What you should output is the data below, unchanged in every character.

________

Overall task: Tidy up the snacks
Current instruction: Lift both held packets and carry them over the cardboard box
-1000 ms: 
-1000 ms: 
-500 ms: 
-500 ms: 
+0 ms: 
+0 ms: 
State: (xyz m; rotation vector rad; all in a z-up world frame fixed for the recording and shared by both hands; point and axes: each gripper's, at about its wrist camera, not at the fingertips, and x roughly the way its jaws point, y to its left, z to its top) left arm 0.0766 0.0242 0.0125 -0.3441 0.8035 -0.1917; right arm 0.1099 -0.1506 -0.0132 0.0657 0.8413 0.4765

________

ANSWER BELOW ▸
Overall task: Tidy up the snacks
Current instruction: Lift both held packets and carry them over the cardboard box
-1000 ms: 
-1000 ms: 
-500 ms: 
-500 ms: 
+0 ms: 
+0 ms: 
State: (xyz m; rotation vector rad; all in a z-up world frame fixed for the recording and shared by both hands; point and axes: each gripper's, at about its wrist camera, not at the fingertips, and x roughly the way its jaws point, y to its left, z to its top) left arm 0.0766 0.0242 0.0125 -0.3441 0.8035 -0.1917; right arm 0.1099 -0.1506 -0.0132 0.0657 0.8413 0.4765

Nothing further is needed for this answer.